* [What you have to do] From the first line to the last, retype everything below exactly, minus the pictures.

* [Data excerpt]
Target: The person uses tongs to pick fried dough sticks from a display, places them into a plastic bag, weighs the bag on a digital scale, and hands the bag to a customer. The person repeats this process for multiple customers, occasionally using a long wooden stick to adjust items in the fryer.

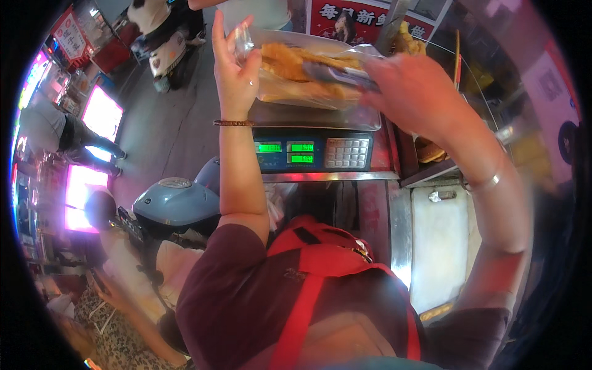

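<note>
My left hand (238, 76) grips one side of a clear plastic bag (314, 99), its fingers raised and spread around the gathered film. Golden-brown fried pieces of food (282, 62) lie in the bag. From the right, my blurred right hand (407, 92) holds a metal tool (340, 76), tongs or scissors, whose end reaches over the food. Below the bag is the steel pan (319, 119) of a digital scale (296, 164); whether the bag rests on it I cannot tell. Green displays (300, 152) and a keypad (347, 152) face me.
More fried food (430, 150) sits in a case to the right, near my forearm. A metal counter edge (330, 176) runs below the scale. On the left are a blue-grey motorcycle (178, 199), a parked scooter (166, 58) and several people in the street.
</note>
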### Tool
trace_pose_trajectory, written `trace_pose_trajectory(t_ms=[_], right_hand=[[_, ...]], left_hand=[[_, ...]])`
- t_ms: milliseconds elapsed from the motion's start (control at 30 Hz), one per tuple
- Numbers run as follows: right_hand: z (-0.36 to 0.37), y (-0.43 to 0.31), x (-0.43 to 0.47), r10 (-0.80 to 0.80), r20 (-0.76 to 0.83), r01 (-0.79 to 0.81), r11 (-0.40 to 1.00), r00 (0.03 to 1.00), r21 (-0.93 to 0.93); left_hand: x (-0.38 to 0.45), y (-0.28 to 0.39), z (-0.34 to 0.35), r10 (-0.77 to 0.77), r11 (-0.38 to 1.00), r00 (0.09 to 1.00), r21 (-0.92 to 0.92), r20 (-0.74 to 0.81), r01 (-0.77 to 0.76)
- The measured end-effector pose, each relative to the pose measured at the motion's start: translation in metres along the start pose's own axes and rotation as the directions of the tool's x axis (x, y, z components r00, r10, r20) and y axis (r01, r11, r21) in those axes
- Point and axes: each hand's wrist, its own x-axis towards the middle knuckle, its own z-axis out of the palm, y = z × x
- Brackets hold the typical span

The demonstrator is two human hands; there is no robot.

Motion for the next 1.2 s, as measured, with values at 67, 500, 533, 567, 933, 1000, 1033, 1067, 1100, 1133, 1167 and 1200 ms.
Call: trace_pose_trajectory(t_ms=[67, 500, 533, 567, 933, 1000, 1033, 1067, 1100, 1133, 1167, 1200], right_hand=[[0.026, 0.001, 0.039, -0.054, -0.045, 0.043, 0.972, 0.998, -0.231], [0.043, -0.024, -0.057, 0.243, -0.177, -0.259, 0.963, 0.954, -0.074], [0.043, -0.034, -0.087, 0.279, -0.182, -0.275, 0.96, 0.943, 0.048], [0.048, -0.042, -0.118, 0.304, -0.173, -0.276, 0.947, 0.937, 0.164], [0.159, -0.13, -0.468, 0.933, 0.237, -0.96, 0.241, 0.27, 0.146], [0.177, -0.123, -0.501, 0.957, 0.21, -0.979, 0.19, 0.201, 0.07], [0.185, -0.114, -0.51, 0.956, 0.2, -0.977, 0.209, 0.213, 0.041], [0.19, -0.108, -0.514, 0.958, 0.189, -0.976, 0.216, 0.214, 0.011], [0.194, -0.1, -0.513, 0.953, 0.163, -0.963, 0.267, 0.258, -0.038], [0.197, -0.091, -0.507, 0.945, 0.141, -0.947, 0.31, 0.296, -0.088], [0.198, -0.084, -0.495, 0.947, 0.171, -0.938, 0.301, 0.272, -0.17], [0.197, -0.079, -0.48, 0.885, 0.049, -0.881, 0.465, 0.462, -0.088]], left_hand=[[0.0, -0.002, -0.002, -0.001, 1.0, 1.0, -0.009, 0.001, 0.001], [-0.019, -0.014, 0.016, 0.032, 0.954, 0.959, 0.295, -0.282, 0.055], [-0.024, -0.016, 0.017, 0.049, 0.956, 0.953, 0.292, -0.298, 0.042], [-0.029, -0.019, 0.015, 0.096, 0.955, 0.94, 0.297, -0.328, 0.006], [-0.141, -0.017, 0.005, 0.359, 0.832, 0.858, 0.542, -0.368, -0.115], [-0.167, -0.003, 0.027, 0.367, 0.76, 0.927, 0.549, 0.078, -0.347], [-0.183, -0.001, 0.054, 0.394, 0.775, 0.901, 0.463, 0.18, -0.431], [-0.208, 0.009, 0.074, 0.25, 0.857, 0.904, 0.356, 0.346, -0.373], [-0.233, 0.016, 0.096, 0.252, 0.898, 0.878, 0.239, 0.407, -0.369], [-0.261, 0.023, 0.112, 0.23, 0.914, 0.818, 0.171, 0.527, -0.367], [-0.291, 0.03, 0.121, 0.122, 0.916, 0.781, 0.234, 0.613, -0.327], [-0.318, 0.028, 0.126, 0.018, 0.957, 0.735, 0.202, 0.678, -0.21]])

* [Answer for the task]
Target: The person uses tongs to pick fried dough sticks from a display, places them into a plastic bag, weighs the bag on a digital scale, and hands the bag to a customer. The person repeats this process for multiple customers, occasionally using a long wooden stick to adjust items in the fryer.


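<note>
My left hand (238, 76) grips one side of a clear plastic bag (314, 99), its fingers raised and spread around the gathered film. Golden-brown fried pieces of food (282, 62) lie in the bag. From the right, my blurred right hand (407, 92) holds a metal tool (340, 76), tongs or scissors, whose end reaches over the food. Below the bag is the steel pan (319, 119) of a digital scale (296, 164); whether the bag rests on it I cannot tell. Green displays (300, 152) and a keypad (347, 152) face me.
More fried food (430, 150) sits in a case to the right, near my forearm. A metal counter edge (330, 176) runs below the scale. On the left are a blue-grey motorcycle (178, 199), a parked scooter (166, 58) and several people in the street.
</note>
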### Tool
trace_pose_trajectory, written `trace_pose_trajectory(t_ms=[_], right_hand=[[_, ...]], left_hand=[[_, ...]])`
- t_ms: milliseconds elapsed from the motion's start (control at 30 Hz), one per tuple
- Numbers run as follows: right_hand: z (-0.36 to 0.37), y (-0.43 to 0.31), x (-0.43 to 0.47), r10 (-0.80 to 0.80), r20 (-0.76 to 0.83), r01 (-0.79 to 0.81), r11 (-0.40 to 1.00), r00 (0.03 to 1.00), r21 (-0.93 to 0.93); left_hand: x (-0.38 to 0.45), y (-0.28 to 0.39), z (-0.34 to 0.35), r10 (-0.77 to 0.77), r11 (-0.38 to 1.00), r00 (0.09 to 1.00), r21 (-0.92 to 0.92), r20 (-0.74 to 0.81), r01 (-0.77 to 0.76)
- The measured end-effector pose, each relative to the pose measured at the motion's start: translation in metres along the start pose's own axes and rotation as the directions of the tool's x axis (x, y, z components r00, r10, r20) and y axis (r01, r11, r21) in those axes
- Point and axes: each hand's wrist, its own x-axis towards the middle knuckle, its own z-axis out of the palm, y = z × x
- Brackets hold the typical span

The demonstrator is two human hands; there is no robot.

Motion for the next 1.2 s, as measured, with values at 67, 500, 533, 567, 933, 1000, 1033, 1067, 1100, 1133, 1167 and 1200 ms.
Call: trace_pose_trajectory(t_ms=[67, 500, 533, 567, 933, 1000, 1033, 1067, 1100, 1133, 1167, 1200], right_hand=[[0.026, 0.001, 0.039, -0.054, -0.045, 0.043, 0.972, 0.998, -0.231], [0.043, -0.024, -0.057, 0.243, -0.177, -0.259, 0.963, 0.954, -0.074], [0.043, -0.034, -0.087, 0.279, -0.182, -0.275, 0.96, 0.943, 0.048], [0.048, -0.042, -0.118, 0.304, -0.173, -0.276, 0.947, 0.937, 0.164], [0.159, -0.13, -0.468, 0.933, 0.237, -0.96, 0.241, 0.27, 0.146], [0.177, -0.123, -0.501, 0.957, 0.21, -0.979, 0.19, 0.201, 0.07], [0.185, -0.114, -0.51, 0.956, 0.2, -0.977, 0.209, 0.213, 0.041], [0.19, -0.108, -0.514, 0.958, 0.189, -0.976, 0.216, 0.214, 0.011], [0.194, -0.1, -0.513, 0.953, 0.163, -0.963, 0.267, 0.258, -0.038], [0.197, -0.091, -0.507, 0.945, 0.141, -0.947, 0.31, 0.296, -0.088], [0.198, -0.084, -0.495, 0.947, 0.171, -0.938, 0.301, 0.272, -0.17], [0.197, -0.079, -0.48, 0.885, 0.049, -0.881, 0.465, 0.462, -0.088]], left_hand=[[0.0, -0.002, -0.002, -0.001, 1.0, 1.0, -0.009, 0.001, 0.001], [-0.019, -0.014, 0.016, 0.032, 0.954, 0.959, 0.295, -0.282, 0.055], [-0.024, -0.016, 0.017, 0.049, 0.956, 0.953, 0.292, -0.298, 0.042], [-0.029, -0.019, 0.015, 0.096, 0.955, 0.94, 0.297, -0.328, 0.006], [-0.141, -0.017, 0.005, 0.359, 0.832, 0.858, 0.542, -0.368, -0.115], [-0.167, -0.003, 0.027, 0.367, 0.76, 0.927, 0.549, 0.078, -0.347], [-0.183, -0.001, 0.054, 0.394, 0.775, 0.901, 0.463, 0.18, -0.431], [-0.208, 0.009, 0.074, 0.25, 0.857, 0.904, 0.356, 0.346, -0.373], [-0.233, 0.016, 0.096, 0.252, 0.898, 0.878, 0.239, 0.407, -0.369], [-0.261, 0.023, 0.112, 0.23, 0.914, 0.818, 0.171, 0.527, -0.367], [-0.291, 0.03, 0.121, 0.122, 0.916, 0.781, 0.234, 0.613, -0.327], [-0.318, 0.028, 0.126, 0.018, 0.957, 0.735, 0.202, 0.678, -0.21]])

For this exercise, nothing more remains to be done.